While looking at the door, it was noticed that he was not there. My eyes darted around and they even looked up at the ceiling.
You never know. Cats are cunning like that.
He rounded the couch, and strutted up to my feet. He didn’t brush against my leg, but he did look up at me as if to think: “Well, are you going to pick me up or not?” Oliver isn’t one for being picked up, but he stayed in my arms for a couple minutes–a record. He let me know that I’d woken him up from a nap, and he would not be purring for me.
There will be more Oliver stories as the handful of days pass. If there isn’t, the reason is that he’s busy proofreading my writing.
Part Three: Lou
Its nice to know that I have the opportunity to hang out with these animals, large and small. Animals are calming despite the variety having different personalities. Of course, all animals and breeds differ, so it cannot be said that all dogs are needy and spiteful or that all cats are independent and intelligent. However, the latter is primarily true. To call a cat needy is an insult, because they’ll simply walk away from you.
Lou is still my number one buddy. People, friends who read this blog, have asked for more Lou updates, which is found entertaining.

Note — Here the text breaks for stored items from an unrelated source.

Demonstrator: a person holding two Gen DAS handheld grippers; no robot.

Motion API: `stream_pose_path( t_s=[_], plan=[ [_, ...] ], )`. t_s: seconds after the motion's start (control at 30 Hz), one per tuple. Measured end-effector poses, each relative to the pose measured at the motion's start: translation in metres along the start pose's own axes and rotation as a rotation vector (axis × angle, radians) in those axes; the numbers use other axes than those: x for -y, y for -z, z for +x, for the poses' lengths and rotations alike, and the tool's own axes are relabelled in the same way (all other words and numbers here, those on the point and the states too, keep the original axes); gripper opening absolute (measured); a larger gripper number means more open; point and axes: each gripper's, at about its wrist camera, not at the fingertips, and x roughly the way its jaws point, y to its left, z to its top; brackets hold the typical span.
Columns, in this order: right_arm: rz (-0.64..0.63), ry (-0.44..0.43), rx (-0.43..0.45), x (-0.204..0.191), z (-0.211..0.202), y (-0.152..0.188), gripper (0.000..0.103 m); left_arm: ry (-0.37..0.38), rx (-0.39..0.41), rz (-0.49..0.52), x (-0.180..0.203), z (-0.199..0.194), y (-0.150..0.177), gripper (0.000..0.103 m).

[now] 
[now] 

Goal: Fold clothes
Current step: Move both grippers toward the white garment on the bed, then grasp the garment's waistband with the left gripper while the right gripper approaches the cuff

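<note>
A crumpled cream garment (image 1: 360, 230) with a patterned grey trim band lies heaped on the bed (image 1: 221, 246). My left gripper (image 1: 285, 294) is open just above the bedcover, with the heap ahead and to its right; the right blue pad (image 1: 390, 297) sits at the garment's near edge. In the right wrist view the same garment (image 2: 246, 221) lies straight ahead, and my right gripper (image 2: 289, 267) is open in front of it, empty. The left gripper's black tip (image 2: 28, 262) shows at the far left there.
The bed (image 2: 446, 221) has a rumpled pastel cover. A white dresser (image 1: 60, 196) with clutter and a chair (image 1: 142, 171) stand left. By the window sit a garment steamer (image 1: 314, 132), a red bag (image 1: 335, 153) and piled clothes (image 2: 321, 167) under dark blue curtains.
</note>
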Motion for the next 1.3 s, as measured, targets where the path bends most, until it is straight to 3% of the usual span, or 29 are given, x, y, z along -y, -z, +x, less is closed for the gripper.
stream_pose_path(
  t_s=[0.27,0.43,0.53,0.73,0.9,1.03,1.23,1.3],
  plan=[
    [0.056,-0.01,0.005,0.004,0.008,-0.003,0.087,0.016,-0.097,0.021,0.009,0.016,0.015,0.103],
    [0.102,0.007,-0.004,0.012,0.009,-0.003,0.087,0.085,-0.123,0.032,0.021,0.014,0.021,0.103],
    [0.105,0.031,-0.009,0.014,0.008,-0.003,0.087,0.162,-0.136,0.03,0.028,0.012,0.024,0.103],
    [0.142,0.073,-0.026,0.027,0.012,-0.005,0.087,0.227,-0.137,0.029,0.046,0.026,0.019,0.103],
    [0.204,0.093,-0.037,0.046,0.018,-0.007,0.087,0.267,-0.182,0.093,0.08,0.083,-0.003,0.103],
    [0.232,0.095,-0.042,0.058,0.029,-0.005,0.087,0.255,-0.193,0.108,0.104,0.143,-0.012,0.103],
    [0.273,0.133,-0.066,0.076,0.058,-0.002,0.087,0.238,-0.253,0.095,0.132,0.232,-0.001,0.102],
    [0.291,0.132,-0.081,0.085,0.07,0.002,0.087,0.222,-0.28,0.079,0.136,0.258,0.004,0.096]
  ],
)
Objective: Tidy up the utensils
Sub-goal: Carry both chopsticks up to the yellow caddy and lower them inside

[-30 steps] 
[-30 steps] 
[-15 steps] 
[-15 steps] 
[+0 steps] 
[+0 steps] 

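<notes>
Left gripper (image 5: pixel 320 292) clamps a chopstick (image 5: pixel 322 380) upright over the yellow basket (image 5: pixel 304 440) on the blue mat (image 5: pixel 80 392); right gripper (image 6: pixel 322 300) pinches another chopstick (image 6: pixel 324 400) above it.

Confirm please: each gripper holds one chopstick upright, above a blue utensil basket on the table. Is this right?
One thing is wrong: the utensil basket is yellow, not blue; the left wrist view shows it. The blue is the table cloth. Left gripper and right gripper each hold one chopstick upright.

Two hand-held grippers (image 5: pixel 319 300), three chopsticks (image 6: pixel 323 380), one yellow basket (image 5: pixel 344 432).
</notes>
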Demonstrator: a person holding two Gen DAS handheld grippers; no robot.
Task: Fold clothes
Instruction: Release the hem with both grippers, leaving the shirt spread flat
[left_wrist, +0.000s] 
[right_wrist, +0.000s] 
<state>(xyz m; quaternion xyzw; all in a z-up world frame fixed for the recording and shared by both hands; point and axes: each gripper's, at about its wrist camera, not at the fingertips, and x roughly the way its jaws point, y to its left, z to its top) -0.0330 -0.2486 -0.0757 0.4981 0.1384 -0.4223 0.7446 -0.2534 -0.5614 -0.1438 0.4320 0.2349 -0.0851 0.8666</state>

Lou is still Lou. He jumps on tables just to lay on newspapers and magazines. He still begs on kitchen table chairs for eggs, cheese, and butter. He still sleeps with me, and wakes my parents up numerous times in the middle of the night so they can let him out, wait for him to come back and open the door, and to do it all over again.
During the Vortex nonsense, he would lay on the vent constantly. When the geyser of warm air would erupt through the grate, he’d yell loudly. I’d come down to see what the hell he got himself into, and he would be lying there upon his back. Lou would then talk frivolously, bragging. “The heat! It’s back! Look at me! I’m friggin’ adorable.”
He must have ranted four times. It was hysterical. There was no clue as to what he was saying, of course, but it was obvious that he was having the time of his life on that vent.
Just don’t turn your back on him when he wants to play, or if you give him sass. He’ll swat you.